Tactical Advice for Your New Build

If you’re sitting there with 60 refunded points, don't just click things randomly. Start with the "General" (yellow) skills first. These provide the backbone of your build, like "Griffin School Techniques" if you wear medium armor. Then move to your core combat or sign skills.

Always keep one Potion of Clearance in your stash. Not your inventory—your stash. You never know when a patch might nerf your favorite build or when you’ll simply get tired of spamming Igni. Having a backup means you aren't hunting down a specific merchant in the middle of a major story beat.

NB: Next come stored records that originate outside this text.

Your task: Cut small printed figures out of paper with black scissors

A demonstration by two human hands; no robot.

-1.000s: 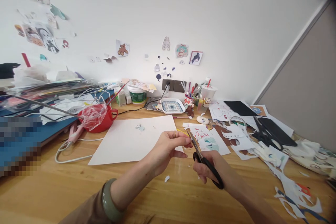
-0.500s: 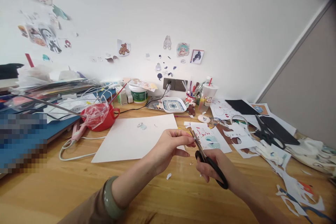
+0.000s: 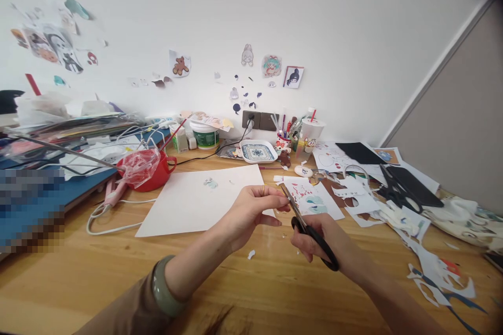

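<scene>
Barely shifted, black-handled metal scissors (image 3: 297, 213) are being gripped by the bare right hand (image 3: 332, 235) at lower centre, beside the bare left hand (image 3: 249, 212), whose pinched contents cannot be told; scissor work is seemingly being continued.

Scissors (image 3: 301, 220): black-handled, metal-bladed. Held in right hand (image 3: 334, 238), raised above table (image 3: 267, 288). Slant away and leftward, tips just beside left fingers (image 3: 272, 202); blade gap too small to tell.

Wooden table (image 3: 298, 301), large white sheet (image 3: 188, 204) (lying askew), red mug (image 3: 154, 178), scattered paper scraps (image 3: 437, 268)
</scene>
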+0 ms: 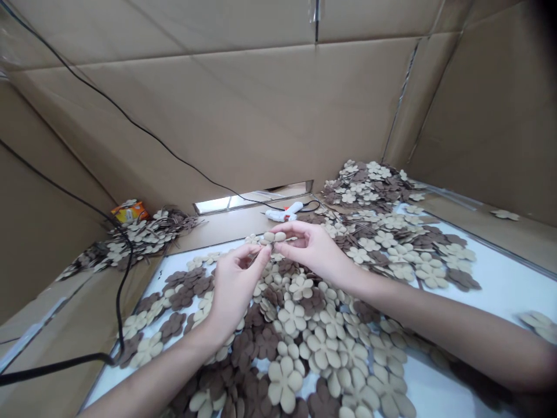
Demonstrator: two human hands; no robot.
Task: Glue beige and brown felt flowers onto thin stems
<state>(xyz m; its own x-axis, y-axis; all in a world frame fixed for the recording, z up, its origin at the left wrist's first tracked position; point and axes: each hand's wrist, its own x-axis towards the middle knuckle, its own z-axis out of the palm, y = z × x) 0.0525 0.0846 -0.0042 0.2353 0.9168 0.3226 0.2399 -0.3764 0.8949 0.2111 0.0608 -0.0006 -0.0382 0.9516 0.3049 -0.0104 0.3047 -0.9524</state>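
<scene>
A beige flower cutout [275,237] is held up between both hands, above a heap of similar pieces. My right hand [311,248] pinches it from the right with thumb and fingers. My left hand [239,276] has its thumb and fingertips pressed together at the flower's lower left edge; anything else between those fingers is too small to make out. Beneath and around the hands, beige flower cutouts [292,318] and brown flower cutouts [266,341] overlap in a thick layer. Just behind the right hand lies a white hot glue gun [284,213].
A white board [505,284] lies under the flowers. More piles stand at the back right [369,183] and back left [145,232], the left one beside an orange packet [130,212]. Cardboard walls [243,116] surround the area. A black cable [119,302] runs down the left side.
</scene>
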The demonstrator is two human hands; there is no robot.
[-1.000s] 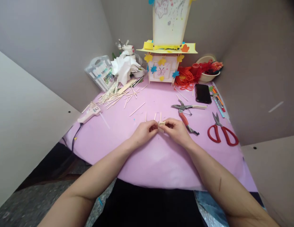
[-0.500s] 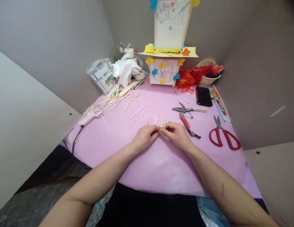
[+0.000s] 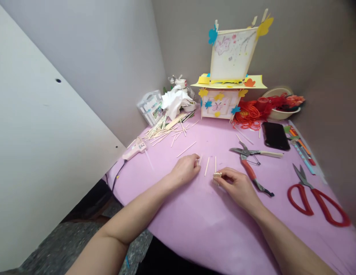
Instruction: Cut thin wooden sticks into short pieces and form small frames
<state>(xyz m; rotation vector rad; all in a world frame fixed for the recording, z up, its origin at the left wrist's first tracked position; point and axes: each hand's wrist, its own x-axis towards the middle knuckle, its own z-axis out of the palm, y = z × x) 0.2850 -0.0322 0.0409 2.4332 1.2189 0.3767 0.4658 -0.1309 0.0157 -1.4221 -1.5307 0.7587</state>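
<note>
My right hand [image 3: 236,186] pinches a small bundle of short wooden sticks [image 3: 217,178] just above the pink tablecloth, near the middle. To its left, my left hand [image 3: 186,169] has its fingers closed around the near part of a thin stick [image 3: 200,160]; the fingertips are partly hidden. Between the hands lies a short stick [image 3: 207,166], and another stick [image 3: 215,163] lies just beyond the bundle. A longer single stick [image 3: 186,149] rests beyond my left hand.
A glue gun [image 3: 135,149] and a stick pile [image 3: 163,131] lie left. A decorated paper model [image 3: 220,105] stands behind. Pruning shears [image 3: 249,164], a phone [image 3: 275,136], red-handled scissors [image 3: 309,191] and red yarn [image 3: 248,112] are at the right.
My hands have moved apart. My left hand has let go of the bundle and closed on the leftmost short stick; my right hand keeps the bundle. The view has turned left.
</note>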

Practical Next Steps for Your Build

  • Check your current Crown count. If you have less than 2,000, go clear a few "Points of Interest" (those white question marks) in Skellige or Velen to loot some swords to sell.
  • Travel to the Elven Alchemist in Novigrad. He’s the most consistent source. Buy two if you can afford it.
  • Save your game before drinking. This is the most important step. Drink the potion, spend your points, and go fight a group of bandits. If the new build feels "clunky" or you realize you missed a prerequisite for a high-level skill, you can just reload the save without wasting the 1,000 Crowns.
  • Prioritize Synergy. If you're going for a Sign build, make sure you have the blue mutagens to match. If you're going for raw damage, stack those red mutagens. A Potion of Clearance is only as good as the strategy you apply after drinking it.

Once you’ve redistributed your points, make sure to re-equip your mutagens and your skills into the active slots. The potion clears them out, and it’s a classic "Geralt moment" to walk into a monster nest only to realize you have no active skills equipped. Check your character menu one last time before you head back into the wild.